With NumPy arrays: In machine learning and AI applications, data (e.g., images, neural network weights, text documents) are typically represented as data structures containing NumPy arrays. When using NumPy arrays, the speedups are impressive.

The fact that the Ray bars for deserialization are barely visible is not a mistake. This is a consequence of the support for zero-copy reads (the savings largely come from the lack of memory movement).

Note that the biggest wins are with deserialization. The speedups here are multiple orders of magnitude and get better as the NumPy arrays get larger (thanks to design goals 1, 3, and 4). Making deserialization fast is important for two reasons. First, an object may be serialized once and then deserialized many times (e.g., an object that is broadcast to all workers). Second, a common pattern is for many objects to be serialized in parallel and then aggregated and deserialized one at a time on a single worker making deserialization the bottleneck.

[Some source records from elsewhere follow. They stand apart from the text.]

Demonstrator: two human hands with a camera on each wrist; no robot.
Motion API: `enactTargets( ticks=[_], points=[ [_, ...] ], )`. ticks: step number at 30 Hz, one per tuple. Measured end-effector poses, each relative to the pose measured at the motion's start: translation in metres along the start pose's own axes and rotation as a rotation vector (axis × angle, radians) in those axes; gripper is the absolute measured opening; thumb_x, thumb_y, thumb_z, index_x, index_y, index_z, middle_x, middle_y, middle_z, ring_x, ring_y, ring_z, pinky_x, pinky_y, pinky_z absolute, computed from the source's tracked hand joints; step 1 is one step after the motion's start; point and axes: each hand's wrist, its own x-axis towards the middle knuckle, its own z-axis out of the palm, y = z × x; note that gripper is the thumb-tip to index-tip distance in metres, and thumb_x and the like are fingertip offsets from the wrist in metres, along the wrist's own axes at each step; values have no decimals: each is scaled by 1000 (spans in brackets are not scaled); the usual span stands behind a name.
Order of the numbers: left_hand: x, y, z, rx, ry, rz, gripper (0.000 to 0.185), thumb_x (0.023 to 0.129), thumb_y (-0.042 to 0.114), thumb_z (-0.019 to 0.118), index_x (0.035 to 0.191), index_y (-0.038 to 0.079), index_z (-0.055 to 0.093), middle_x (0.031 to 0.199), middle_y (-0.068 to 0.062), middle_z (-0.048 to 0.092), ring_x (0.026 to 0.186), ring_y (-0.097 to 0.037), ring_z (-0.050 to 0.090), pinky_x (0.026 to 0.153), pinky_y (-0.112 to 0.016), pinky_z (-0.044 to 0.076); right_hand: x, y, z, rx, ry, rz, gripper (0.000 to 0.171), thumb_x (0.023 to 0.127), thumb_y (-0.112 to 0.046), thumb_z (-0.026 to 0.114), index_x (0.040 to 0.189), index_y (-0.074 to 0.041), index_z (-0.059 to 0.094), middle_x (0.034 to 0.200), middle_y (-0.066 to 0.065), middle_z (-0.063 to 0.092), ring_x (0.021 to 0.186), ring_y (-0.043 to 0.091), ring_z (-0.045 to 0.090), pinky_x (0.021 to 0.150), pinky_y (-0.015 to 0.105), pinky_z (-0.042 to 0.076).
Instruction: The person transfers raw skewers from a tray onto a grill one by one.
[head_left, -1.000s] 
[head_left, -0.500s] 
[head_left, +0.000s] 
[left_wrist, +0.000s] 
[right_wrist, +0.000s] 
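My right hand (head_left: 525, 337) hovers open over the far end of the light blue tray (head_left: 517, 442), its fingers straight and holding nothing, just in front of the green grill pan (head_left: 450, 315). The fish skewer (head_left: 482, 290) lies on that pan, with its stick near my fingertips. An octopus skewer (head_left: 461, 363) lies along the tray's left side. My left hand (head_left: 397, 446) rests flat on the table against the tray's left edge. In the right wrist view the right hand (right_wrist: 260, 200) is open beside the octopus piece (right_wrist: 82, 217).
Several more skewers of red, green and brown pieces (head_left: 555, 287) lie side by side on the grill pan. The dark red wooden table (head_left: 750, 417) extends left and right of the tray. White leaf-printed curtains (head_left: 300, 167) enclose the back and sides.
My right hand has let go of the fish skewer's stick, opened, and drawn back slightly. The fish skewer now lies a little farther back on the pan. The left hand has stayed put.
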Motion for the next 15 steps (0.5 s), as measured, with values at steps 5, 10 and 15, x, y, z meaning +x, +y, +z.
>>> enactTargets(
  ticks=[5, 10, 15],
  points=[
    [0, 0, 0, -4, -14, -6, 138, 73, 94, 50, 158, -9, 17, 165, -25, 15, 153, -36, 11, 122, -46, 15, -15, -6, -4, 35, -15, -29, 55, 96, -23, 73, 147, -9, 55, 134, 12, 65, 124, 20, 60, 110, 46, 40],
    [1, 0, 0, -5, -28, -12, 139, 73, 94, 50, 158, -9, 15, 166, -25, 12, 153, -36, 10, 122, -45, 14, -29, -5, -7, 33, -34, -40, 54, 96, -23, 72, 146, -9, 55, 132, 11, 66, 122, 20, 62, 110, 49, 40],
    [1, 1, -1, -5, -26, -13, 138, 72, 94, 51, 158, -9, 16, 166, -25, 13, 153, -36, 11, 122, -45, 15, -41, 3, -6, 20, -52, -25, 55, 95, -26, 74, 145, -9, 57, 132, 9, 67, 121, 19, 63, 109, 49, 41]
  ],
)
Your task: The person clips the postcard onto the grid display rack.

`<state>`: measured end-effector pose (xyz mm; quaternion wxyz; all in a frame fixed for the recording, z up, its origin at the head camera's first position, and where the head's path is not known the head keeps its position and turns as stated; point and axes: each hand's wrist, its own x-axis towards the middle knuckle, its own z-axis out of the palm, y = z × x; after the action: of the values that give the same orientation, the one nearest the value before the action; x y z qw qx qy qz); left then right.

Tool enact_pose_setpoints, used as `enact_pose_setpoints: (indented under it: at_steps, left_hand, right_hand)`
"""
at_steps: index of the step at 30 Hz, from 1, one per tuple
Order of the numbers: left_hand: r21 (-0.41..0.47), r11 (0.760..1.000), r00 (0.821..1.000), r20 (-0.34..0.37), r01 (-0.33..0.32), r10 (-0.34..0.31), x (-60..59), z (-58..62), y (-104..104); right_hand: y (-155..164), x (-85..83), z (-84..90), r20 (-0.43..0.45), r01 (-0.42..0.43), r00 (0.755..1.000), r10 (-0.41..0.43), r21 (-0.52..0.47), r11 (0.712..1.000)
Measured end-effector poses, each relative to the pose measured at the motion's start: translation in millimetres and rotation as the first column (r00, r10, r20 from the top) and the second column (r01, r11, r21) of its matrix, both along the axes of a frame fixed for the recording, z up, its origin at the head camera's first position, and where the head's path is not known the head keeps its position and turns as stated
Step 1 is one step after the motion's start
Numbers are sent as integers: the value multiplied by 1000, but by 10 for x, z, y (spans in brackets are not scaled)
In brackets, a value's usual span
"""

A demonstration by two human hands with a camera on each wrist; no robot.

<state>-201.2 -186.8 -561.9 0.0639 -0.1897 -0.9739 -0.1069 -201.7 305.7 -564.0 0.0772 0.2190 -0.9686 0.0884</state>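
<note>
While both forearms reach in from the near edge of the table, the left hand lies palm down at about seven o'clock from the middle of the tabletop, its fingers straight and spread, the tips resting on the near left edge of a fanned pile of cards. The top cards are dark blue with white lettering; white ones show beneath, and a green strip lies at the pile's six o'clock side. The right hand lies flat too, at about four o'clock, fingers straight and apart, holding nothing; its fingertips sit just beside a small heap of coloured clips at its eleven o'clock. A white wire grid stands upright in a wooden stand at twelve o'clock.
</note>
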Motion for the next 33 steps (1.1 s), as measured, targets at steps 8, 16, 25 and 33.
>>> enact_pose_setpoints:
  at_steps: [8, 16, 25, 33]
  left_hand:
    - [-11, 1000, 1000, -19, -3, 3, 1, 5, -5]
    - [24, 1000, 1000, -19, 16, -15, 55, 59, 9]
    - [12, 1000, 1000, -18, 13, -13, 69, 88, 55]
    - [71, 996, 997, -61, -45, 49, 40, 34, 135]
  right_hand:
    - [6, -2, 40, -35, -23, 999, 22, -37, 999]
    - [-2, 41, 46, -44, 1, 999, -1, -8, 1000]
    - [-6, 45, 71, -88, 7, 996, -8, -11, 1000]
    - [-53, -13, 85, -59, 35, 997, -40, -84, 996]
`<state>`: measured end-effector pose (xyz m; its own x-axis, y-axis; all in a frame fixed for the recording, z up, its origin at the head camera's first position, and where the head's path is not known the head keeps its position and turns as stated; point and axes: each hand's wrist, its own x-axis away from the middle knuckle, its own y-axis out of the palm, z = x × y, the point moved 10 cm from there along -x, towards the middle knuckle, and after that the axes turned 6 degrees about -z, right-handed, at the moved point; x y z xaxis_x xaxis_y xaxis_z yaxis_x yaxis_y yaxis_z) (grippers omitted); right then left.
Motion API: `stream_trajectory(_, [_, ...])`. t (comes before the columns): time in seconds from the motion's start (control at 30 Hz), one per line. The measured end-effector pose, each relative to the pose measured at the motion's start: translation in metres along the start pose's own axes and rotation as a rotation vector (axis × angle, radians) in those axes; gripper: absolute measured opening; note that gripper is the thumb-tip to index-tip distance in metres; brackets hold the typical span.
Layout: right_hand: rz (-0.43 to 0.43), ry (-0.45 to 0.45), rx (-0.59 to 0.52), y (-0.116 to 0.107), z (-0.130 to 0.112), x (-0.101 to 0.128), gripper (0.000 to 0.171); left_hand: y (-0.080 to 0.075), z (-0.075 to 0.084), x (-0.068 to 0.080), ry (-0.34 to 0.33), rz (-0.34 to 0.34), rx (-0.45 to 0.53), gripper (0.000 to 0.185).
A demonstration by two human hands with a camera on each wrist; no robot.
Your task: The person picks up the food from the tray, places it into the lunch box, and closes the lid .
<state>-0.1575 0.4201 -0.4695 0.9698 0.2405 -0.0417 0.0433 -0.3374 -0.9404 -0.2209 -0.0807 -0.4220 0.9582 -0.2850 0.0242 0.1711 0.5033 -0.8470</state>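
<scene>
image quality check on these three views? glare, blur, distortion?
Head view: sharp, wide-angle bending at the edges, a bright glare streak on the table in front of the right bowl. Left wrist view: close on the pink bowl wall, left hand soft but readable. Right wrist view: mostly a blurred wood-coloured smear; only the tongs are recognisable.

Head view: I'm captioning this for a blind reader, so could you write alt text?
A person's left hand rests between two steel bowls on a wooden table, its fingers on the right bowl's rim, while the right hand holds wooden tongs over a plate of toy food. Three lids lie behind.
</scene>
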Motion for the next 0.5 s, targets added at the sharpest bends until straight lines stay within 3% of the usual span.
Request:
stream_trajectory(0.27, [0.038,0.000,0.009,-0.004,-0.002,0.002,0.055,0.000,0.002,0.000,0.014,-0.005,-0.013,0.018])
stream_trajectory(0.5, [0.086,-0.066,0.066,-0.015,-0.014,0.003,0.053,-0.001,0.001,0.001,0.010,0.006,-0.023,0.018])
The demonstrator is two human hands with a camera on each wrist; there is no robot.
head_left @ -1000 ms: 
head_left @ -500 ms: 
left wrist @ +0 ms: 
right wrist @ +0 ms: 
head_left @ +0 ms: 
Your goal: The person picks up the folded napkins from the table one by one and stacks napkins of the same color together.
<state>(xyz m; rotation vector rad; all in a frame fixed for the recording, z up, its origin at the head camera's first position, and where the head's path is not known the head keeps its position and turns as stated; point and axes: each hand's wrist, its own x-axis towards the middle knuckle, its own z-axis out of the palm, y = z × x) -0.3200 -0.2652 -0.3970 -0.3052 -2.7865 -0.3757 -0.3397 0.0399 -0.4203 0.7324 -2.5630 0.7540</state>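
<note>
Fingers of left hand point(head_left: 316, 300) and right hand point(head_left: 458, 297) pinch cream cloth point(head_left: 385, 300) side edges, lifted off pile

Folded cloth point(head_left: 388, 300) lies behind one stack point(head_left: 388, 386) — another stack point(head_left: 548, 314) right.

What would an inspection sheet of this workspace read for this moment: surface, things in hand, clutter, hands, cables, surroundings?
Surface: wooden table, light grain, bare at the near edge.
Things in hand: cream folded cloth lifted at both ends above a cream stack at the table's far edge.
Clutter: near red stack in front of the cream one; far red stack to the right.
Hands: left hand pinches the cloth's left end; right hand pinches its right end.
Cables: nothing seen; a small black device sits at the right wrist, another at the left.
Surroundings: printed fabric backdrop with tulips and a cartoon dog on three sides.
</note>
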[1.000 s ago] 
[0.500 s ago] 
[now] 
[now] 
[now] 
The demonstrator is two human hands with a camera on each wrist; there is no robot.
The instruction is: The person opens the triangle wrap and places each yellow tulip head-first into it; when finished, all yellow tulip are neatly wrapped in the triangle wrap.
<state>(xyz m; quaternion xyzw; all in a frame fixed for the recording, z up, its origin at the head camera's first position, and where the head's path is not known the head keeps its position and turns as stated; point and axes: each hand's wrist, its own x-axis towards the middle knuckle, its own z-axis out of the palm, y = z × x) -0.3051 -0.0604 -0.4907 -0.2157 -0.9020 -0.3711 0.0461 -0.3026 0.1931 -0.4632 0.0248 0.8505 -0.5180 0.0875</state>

Without NumPy arrays: When using regular Python objects, for which we cannot take advantage of shared memory, the results are comparable to pickle.

These are just a few examples of interesting Python objects. The most important case is the case where NumPy arrays are nested within other objects. Note that our serialization library works with very general Python types including custom Python classes and deeply nested objects.

The API

The serialization library can be used directly through pyarrow as follows. More documentation is available here.

x = [(1, 2), 'hello', 3, 4, np.array([5.0, 6.0])]
serialized_x = pyarrow.serialize(x).to_buffer()
deserialized_x = pyarrow.deserialize(serialized_x)

It can be used directly through the Ray API as follows.

x = [(1, 2), 'hello', 3, 4, np.array([5.0, 6.0])]
x_id = ray.put(x)
deserialized_x = ray.get(x_id)

Data Representation

We use Apache Arrow as the underlying language-independent data layout. Objects are stored in two parts: a schema and a data blob. At a high level, the data blob is roughly a flattened concatenation of all of the data values recursively contained in the object, and the schema defines the types and nesting structure of the data blob.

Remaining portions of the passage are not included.